HİKMET ALTINKAYNAK: HAYATTA HİÇBİR ŞEYE BOYUN EĞMEDİ
Oktay Akbal’a Mektuplar kitabının yazarı olan Hikmet Altınkaynak, şunları söyledi:
Oktay Akbal, bu mektupların yok olmasını istemiyordu. Onları 70 yıl boyunca saklamış, korumuş, gözü gibi bakmış, değer vermişti. Mektuplar, değerli dostlarından gelmişti ve değerli bilgiler içeriyordu. Bu nedenle de mektupları bir an önce okurla buluşturmak istedi. Haklıydı, dün yazılmış gibi mürekkep kokuyordu. Doğaldır ki uçup gitmeyen yalnızca mürekkep değildi. O yoğun duygulardı. Bu mektupları yayımlama kararı, sanırım biraz da bu yoğun duyguları paylaşmak içindi. Ama bir yandan da Oktay Bey, zaman zaman karamsarlığa kapılıyor, yaşlılıkla, hastalıkla savaşıyor. Hayatta hiçbir şeye boyun eğmediği gibi, onlara da boyun eğmiyordu. Geleceğe kalacak mektupların; belgesel, yazınsal değeri olsun istedim. Seçmeyi tıpkı bir şiir antolojisi hazırlar gibi yapmaya çalıştım. Mektuplar, yazıldığı gibi aynen kitaba aktarıldı. Buna hem ben hem de yayınevi editörü Sayın Rûken Kızıler, büyük bir dikkat ve özen gösterdik. Okunamayan sözcükleri olası sözcüklerle tamamlama yoluna gitmedik, yerini boş bırakıp (…) olarak belirttik. Bilinmeyen kişi, yer, yapıt, sözcük adlarını çok büyük oranda dipnotlarla açıklamaya çalıştık. Yazar sıralamasını, yazanların soyadına göre yaptım.
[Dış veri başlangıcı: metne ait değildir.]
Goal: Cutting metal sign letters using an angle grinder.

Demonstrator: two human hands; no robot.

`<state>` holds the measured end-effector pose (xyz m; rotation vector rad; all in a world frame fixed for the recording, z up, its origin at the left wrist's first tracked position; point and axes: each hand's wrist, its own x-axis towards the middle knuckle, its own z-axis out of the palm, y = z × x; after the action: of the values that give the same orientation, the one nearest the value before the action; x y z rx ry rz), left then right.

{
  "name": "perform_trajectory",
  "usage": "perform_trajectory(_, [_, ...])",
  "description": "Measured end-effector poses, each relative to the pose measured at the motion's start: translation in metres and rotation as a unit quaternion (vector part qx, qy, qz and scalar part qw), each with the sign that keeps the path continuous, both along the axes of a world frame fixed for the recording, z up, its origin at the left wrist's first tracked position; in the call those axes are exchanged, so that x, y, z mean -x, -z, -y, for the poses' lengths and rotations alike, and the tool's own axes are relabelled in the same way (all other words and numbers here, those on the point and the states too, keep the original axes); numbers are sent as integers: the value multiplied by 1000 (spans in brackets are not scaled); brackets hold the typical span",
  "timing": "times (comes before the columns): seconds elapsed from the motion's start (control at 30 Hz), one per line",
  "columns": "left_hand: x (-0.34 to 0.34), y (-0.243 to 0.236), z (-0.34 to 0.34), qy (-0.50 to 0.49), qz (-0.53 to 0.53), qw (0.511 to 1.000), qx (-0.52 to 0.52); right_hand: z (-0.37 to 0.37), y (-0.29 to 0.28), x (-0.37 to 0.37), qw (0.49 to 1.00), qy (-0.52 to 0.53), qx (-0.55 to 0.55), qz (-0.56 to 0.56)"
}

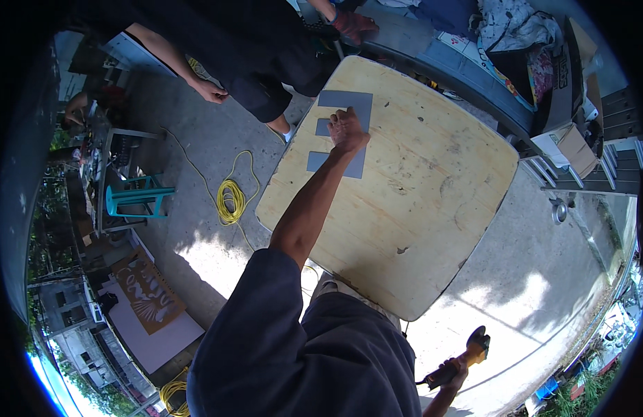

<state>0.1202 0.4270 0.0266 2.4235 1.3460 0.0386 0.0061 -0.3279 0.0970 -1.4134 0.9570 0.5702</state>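
A flat grey E-shaped panel [335, 164] lies on the far left part of a worn, pale wooden table [433, 201]. My left arm reaches across the table, and my left hand [347, 131] is on the panel around its middle bar, fingers bent against it. Low on the right, away from the table, my right hand [455, 375] grips a yellow and black angle grinder [467, 356] by its body. The grinder's round disc end points up and away from me. I cannot tell whether it is running.
Beyond the table stands a person in dark clothes [259, 55], one hand in a red glove [353, 26]. A coiled yellow cord [230, 201] lies on the floor to the left, near a teal stool [139, 196]. Open cardboard boxes [568, 146] sit at the far right.
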Motion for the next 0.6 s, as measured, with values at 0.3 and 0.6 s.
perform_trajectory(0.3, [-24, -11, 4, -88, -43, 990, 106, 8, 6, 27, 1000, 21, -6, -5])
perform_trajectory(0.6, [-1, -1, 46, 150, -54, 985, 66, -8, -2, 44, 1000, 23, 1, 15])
Her yazarın mektuplarını da ilk mektubundan son mektubuna doğru kendi içinde yazılış tarihine göre dizinsel olarak sıraladım.
CEPLERİ MEKTUPLA DOLU KUŞAĞI SAYGIYLA ANIYORUZ
İş Bankası Kültür Yayınları Editörü Ruken Kızıler ise toplantıda yaptığı konuşmada kitabın oluşma süreciyle ilgili duygularını paylaştı:
"Oktay Akbal, tüm yaşamı içinde kendisine gelen mektuplara o kadar zaman ayırmış ki, taşradan gelen mektuplarda hep bir istek var. Oradan ulaşamadıkları gazeteleri, dergileri talep ediyorlar. Para birleştirip ona gönderiyorlar. Sadece öykücü, gazeteci, romancı değil aynı zamanda bir mektup üstadı olduğunu mektuplardan görüyoruz. Oktay Akbal’a mektupları saklayıp, arşivini açtığı için de kendisine müteşekkirim. Cepleri mektupla dolu kuşağı saygıyla anıyoruz"
ALİ SİRMEN: OKTAY AKBAL İÇİNDEKİ ÇOCUĞUNU ÖLDÜRMEMİŞ BİR ADAMDIR
Oktay Akbal ile uzun yıllar birlikte çalışan gazeteci-yazar Ali Sirmen ise “aydın cesaretini ondan öğrendim” diyerek konuşmasına başladı.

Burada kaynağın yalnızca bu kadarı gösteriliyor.